Operación bikini
Lidia se acaba de despertar, saca una pierna de debajo de las sábanas, la estira y se mira el pie desde el ojo derecho; el izquierdo lo deja cerrado. Con la punta del dedo gordo juega a seguir los contornos del cuadro que está en la pared frente a la cama, luego, los del espejo, los de la ventana... De repente, abre unos ojos de «no me lo puedo creer»y se incorpora. El susto que se acaba de llevar rebota hasta el otro lado de la cama donde Andrés sigue soñando; es el inconveniente de los colchones de muelles y de la vida en común.
—¿Qué pasa? —pregunta Andrés que emerge de debajo de las mantas.
—Creo que tengo celulitis —lloriquea Lidia. Se ha vuelto a tumbar con la pierna izquierda estirada; la mueve ahora compulsivamente como si le hubiera entrado el baile de San Vito.
—¡Joder, Lidia, me has asustado!... Y por esta chorrada de...
—¿Chorrada?, ¿chorrada?... pero, ¡miramiramira!, y dime si es chorrada lo que digo. ¿Ves esta onda que hace mi muslo cuando lo muevo?... ¡Miramiramira! —se lamenta Lidia sin dejar de hacer temblar sus carnes.
—Está bien —suspira Andrés levantándose; se pone las gafas y se acerca al otro lado de la cama, el de ella.
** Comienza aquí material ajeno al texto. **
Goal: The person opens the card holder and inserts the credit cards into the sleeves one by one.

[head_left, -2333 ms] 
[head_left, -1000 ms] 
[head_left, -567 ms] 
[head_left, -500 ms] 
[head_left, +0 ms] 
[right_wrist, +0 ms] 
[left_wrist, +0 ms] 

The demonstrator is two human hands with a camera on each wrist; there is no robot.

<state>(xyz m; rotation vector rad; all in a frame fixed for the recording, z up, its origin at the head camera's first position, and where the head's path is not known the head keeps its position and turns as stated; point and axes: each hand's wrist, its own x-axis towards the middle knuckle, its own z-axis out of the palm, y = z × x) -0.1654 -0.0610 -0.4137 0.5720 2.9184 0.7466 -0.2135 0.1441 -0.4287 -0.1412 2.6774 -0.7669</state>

—¿Ves?... es como si aquí se me descolgara un poco de piel cuando muevo la pierna.
—La verdad es que...
—¡No me digas que no lo ves! Y mira ahora lo que pasa si me pellizco... ¿Lo ves? ¿Ves cómo me sale unos hoyuelos? —se empecina Lidia que a fuerza de pellizcarse el muslo, en su parte interior un poco por encima de la rodilla, lo tiene colorado.
—Bueno, sí, tal vez —termina cediendo Andrés.
—Lo dices por decir, pero no te lo estás tomando en serio —se queja Lidia dejándose caer de nuevo en la cama.
Andrés también se ha vuelto a acostar y empieza a acariciarle las piernas, muy suavemente, en un movimiento cada vez más ascendente.
—¿Quién es la más preciosa?... Tú. ¿Quién tiene las piernas de gacela más suaves?... Tú. ¿Quién tiene los hoyuelos más ricos del mundo... Tú. ¿Y quién se va a comer estos ricos hoyuelos ahora mismo?...
—Ahora mismo, lo que vas a hacer es levantarte y pasar por el super antes de irte a trabajar —dice Lidia ya más tranquila y totalmente ajena a los arrumacos de Andrés—. Mira, te voy a hacer una lista con las cosas que necesito para ponerme a dieta antes de que aquello vaya a más, sobre todo ahora que se acerca la primavera. Es a base de verduras y creo que se puede perder cinco kilos en una semana; lo leí en Vogue. ¿Andrés?, ¿me estás escuchando?... ¿dónde te has metido?
Andrés, que se ha rendido, ya está en la ducha, y Lidia, que acaba de entrar en el cuarto de baño para poder seguir con la conversación, tiene que levantar la voz por encima del ruido del agua contra la puerta acristalada.
—¿Me has oído? Necesitaré un kilo de zanahorias, otro de alcachofas, un manojo de apios, otro de acelgas... Di, ¿me estás escuchando?...
Andrés tiene los ojos cerrados y sigue pensando en las largas piernas de Lidia, en esos hoyuelos que no ha conseguido ver pero que estaría muy dispuesto a allanar a lametazos; mientras tanto, deja que el agua lo refresque.
—Andrés, no me estás escuchando y...
—Claro que te escucho —le dice abriendo la puerta de la ducha—, zanahorias, alcachofas, apios, acelgas, nabos, chirimoyas pero... con una condición— y cogiéndola por las muñecas, la atrae hacia él y le hace sitio en la ducha.
—Nabos y chirimoyas no... —protesta ella blandamente—. La camiseta, deja por lo menos que me quite la camiseta... —vuelve a protestar sin ganas.